Aim of the task
Output only the lines below from the one containing "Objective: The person" to the one containing "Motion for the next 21", exactly as written, both ends kept.

Excerpts from a dataset
+++

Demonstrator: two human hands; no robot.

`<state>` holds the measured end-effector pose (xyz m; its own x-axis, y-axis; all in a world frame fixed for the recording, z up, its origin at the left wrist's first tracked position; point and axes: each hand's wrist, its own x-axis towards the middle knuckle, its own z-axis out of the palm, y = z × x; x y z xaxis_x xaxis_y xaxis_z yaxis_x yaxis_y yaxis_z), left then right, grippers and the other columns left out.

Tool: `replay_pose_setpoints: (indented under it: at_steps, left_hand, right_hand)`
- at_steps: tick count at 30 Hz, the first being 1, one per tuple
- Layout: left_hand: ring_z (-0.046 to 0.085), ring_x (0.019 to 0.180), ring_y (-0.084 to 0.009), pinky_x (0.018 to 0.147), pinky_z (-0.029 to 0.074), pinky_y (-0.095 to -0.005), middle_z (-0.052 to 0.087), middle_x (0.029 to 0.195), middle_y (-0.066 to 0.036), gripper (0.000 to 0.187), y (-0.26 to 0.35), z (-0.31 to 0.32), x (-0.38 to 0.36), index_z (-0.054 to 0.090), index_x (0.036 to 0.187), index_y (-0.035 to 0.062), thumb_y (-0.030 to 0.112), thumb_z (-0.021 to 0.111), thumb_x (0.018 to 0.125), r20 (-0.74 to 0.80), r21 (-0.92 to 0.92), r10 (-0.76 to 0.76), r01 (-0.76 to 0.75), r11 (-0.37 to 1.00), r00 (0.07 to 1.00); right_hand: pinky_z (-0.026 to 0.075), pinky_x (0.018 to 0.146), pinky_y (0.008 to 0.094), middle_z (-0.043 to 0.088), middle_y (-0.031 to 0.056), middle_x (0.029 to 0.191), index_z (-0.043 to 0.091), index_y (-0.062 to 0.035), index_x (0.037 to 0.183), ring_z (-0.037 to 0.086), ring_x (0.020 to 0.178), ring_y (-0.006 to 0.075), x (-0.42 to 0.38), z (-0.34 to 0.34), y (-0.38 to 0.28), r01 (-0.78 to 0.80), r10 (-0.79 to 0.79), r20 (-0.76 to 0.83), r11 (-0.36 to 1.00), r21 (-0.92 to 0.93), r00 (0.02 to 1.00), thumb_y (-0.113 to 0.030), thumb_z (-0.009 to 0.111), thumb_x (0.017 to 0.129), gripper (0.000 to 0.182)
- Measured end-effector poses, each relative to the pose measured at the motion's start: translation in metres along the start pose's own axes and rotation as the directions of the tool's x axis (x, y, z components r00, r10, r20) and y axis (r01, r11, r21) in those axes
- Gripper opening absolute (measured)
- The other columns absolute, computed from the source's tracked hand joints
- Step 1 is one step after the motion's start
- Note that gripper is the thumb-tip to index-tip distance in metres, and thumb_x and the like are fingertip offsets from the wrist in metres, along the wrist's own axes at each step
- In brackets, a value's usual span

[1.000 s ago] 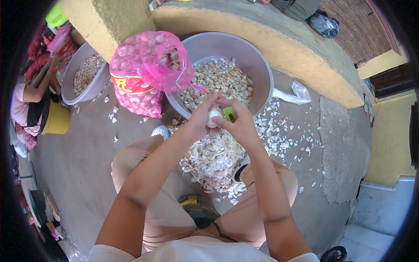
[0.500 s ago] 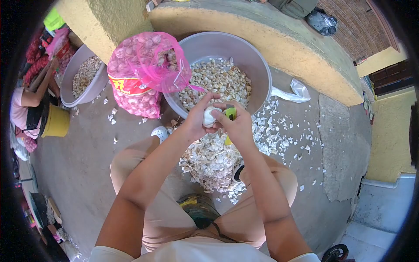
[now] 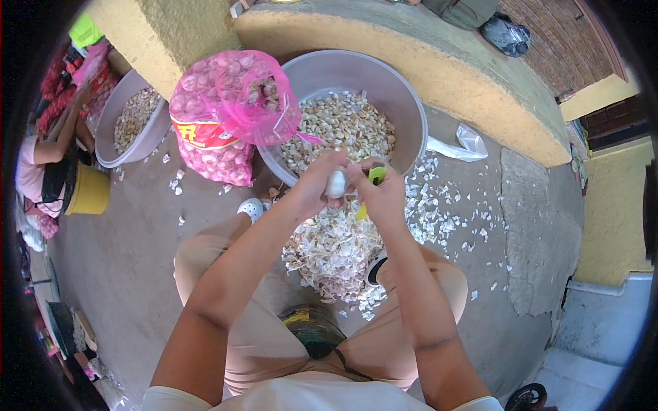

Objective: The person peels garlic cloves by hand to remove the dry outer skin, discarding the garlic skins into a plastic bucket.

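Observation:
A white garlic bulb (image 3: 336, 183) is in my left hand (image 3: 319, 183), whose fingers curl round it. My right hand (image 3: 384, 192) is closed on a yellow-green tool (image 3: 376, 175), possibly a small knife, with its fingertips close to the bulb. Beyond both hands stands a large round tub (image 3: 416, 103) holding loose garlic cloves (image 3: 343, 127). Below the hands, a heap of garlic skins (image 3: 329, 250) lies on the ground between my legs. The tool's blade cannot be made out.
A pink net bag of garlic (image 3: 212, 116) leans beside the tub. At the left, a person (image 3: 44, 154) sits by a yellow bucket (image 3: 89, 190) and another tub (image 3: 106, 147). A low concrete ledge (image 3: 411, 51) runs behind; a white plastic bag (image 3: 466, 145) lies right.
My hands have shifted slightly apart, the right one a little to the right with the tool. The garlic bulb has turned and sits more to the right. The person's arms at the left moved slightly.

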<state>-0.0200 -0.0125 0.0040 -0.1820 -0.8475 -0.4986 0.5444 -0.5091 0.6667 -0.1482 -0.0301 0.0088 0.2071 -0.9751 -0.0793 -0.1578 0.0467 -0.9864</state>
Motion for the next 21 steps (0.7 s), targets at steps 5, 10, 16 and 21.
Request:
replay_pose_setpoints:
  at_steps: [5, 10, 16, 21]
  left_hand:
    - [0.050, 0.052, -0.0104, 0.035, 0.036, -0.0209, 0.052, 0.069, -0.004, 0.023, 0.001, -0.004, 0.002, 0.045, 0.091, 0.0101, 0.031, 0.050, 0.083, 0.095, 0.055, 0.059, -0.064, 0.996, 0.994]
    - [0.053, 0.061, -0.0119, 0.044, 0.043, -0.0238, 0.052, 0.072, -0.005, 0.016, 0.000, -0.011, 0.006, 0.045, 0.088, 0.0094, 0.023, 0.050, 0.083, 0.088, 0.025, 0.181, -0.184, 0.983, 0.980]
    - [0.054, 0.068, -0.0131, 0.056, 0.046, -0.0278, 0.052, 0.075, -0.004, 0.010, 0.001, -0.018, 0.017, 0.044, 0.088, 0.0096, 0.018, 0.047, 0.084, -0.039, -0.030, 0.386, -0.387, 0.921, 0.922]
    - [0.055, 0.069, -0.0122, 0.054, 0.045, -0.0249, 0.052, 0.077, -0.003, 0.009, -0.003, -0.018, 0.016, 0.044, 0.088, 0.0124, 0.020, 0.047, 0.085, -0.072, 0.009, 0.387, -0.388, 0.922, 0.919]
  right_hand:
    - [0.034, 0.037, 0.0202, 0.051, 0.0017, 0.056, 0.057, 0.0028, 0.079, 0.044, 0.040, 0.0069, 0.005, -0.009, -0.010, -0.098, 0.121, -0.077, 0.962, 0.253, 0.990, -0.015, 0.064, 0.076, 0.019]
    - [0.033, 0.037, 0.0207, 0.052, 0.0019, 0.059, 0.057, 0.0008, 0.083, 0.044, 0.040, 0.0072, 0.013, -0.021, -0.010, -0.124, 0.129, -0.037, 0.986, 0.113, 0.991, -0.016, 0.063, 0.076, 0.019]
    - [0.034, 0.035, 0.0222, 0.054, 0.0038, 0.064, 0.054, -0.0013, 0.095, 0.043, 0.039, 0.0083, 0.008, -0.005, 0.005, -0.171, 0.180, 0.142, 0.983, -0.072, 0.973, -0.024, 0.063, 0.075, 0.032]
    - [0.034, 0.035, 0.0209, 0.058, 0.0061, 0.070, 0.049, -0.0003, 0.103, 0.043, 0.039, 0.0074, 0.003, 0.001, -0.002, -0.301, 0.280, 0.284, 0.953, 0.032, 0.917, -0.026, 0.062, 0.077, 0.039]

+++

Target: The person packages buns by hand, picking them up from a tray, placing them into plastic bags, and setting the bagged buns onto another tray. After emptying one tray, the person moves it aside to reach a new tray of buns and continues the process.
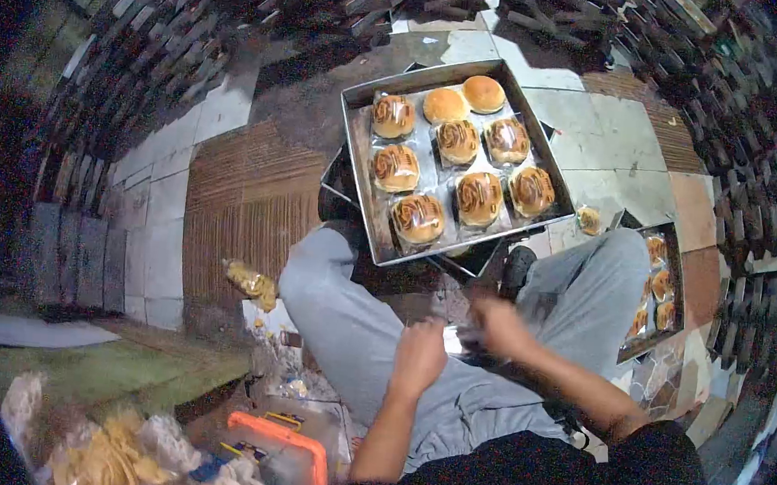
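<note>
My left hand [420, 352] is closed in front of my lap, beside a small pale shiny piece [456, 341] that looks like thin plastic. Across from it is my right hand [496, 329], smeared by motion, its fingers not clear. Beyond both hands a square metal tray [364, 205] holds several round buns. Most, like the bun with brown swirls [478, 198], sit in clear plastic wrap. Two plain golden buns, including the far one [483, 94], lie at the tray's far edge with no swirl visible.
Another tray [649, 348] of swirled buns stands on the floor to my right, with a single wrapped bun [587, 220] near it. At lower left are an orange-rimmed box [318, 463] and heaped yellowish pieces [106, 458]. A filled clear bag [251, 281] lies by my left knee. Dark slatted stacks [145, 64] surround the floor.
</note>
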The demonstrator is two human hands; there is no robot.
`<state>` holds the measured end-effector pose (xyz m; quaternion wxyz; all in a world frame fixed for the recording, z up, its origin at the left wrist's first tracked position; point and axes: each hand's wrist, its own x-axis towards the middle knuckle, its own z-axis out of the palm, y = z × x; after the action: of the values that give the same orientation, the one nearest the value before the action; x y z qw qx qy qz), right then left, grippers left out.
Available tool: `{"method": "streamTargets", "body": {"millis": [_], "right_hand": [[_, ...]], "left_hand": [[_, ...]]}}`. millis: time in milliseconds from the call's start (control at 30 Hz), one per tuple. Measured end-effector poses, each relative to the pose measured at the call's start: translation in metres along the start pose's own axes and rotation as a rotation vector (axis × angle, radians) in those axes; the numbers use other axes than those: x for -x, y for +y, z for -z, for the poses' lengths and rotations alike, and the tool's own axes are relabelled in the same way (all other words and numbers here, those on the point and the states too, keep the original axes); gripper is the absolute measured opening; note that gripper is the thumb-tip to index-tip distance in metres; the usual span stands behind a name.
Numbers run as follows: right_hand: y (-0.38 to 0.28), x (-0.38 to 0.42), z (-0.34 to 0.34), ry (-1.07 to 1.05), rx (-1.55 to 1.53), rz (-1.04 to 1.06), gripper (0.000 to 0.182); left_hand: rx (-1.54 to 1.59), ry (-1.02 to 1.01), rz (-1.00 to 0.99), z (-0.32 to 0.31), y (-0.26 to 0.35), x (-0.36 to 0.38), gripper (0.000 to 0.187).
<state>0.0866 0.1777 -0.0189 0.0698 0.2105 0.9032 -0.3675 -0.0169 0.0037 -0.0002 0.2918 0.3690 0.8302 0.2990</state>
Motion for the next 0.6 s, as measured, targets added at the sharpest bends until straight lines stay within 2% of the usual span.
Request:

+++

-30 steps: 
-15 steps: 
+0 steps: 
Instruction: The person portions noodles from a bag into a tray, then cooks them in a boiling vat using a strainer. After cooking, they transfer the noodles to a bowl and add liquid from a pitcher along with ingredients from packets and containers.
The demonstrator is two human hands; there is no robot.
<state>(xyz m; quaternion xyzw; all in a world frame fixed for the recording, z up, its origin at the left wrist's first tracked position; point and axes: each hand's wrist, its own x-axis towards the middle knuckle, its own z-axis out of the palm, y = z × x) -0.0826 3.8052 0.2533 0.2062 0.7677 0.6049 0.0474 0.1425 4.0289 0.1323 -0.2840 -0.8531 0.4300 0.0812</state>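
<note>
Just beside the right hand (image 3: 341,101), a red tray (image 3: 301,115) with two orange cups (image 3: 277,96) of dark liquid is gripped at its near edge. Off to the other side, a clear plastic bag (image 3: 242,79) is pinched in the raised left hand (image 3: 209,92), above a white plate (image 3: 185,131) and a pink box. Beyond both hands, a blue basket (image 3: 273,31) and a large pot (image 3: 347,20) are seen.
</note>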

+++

Task result
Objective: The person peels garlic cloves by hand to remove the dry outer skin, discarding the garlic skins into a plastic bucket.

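Observation:
A white garlic bulb (image 3: 336, 183) is in my left hand (image 3: 319, 183), whose fingers curl round it. My right hand (image 3: 384, 192) is closed on a yellow-green tool (image 3: 376, 175), possibly a small knife, with its fingertips close to the bulb. Beyond both hands stands a large round tub (image 3: 416, 103) holding loose garlic cloves (image 3: 343, 127). Below the hands, a heap of garlic skins (image 3: 329, 250) lies on the ground between my legs. The tool's blade cannot be made out.
A pink net bag of garlic (image 3: 212, 116) leans beside the tub. At the left, a person (image 3: 44, 154) sits by a yellow bucket (image 3: 89, 190) and another tub (image 3: 106, 147). A low concrete ledge (image 3: 411, 51) runs behind; a white plastic bag (image 3: 466, 145) lies right.
My hands have shifted slightly apart, the right one a little to the right with the tool. The garlic bulb has turned and sits more to the right. The person's arms at the left moved slightly.
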
<state>-0.0200 -0.0125 0.0040 -0.1820 -0.8475 -0.4986 0.5444 -0.5091 0.6667 -0.1482 -0.0301 0.0088 0.2071 -0.9751 -0.0793 -0.1578 0.0467 -0.9864</state>
Motion for the next 21 steps (0.7 s), targets at steps 5, 10, 16 and 21.

The answer has nothing more to it.